O Congresso Nacional está tentando reverter os vetos do presidente Luiz Inácio Lula da Silva ao projeto de lei que flexibilizava o licenciamento ambiental, conhecido como “PL da Devastação”. O Observatório do Clima revelou que foram apresentadas 833 emendas à Medida Provisória do Licenciamento Ambiental Especial, das quais 616 (74%) reintroduzem dispositivos vetados por Lula.
A análise do Observatório indica que 80% das emendas representam retrocessos na legislação ambiental.

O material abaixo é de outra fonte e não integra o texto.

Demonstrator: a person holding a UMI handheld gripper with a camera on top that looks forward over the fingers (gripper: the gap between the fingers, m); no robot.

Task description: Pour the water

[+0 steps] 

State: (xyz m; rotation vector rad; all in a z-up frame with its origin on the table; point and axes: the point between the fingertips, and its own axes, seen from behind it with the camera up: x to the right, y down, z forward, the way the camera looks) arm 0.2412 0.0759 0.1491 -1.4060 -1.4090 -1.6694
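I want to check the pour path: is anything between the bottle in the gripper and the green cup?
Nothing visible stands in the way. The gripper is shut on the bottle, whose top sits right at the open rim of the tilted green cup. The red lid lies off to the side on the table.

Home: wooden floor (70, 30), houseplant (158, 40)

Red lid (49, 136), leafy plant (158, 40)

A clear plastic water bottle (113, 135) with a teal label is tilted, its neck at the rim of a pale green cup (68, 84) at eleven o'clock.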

Apenas 11,4% das propostas, ou seja, 95 emendas, trazem avanços, como a restauração do licenciamento trifásico e a exigência de consulta prévia a povos indígenas. Em agosto, Lula vetou 63 dispositivos do projeto que buscava flexibilizar as regras de licenciamento.
Retrocessos e Jabutis
O documento do Observatório destaca que as emendas podem ser ainda mais prejudiciais do que o texto original vetado. Além das 616 emendas que reintroduzem dispositivos vetados, há 31 “jabutis” — temas alheios ao licenciamento — e 23 novos retrocessos, totalizando 670 emendas que atacam a legislação ambiental. As propostas incluem tentativas de ampliar o autolicenciamento e esvaziar órgãos técnicos.
A Medida Provisória 1.308/2025, que estabelece um rito acelerado para projetos considerados “estratégicos”, permite a aprovação tácita por silêncio administrativo. Essa abordagem contrasta com o licenciamento tradicional e levanta preocupações sobre a falta de debate público.
Mobilização Necessária
A coordenadora de políticas públicas do Observatório, Suely Araújo, enfatiza a importância da mobilização da sociedade civil. Ela ressalta que a pressão popular foi crucial para os vetos presidenciais e que a tendência é que parlamentares tentem reverter os avanços conquistados. O Observatório recomenda que o Congresso rejeite a MP ou aprove um substitutivo que inclua salvaguardas socioambientais.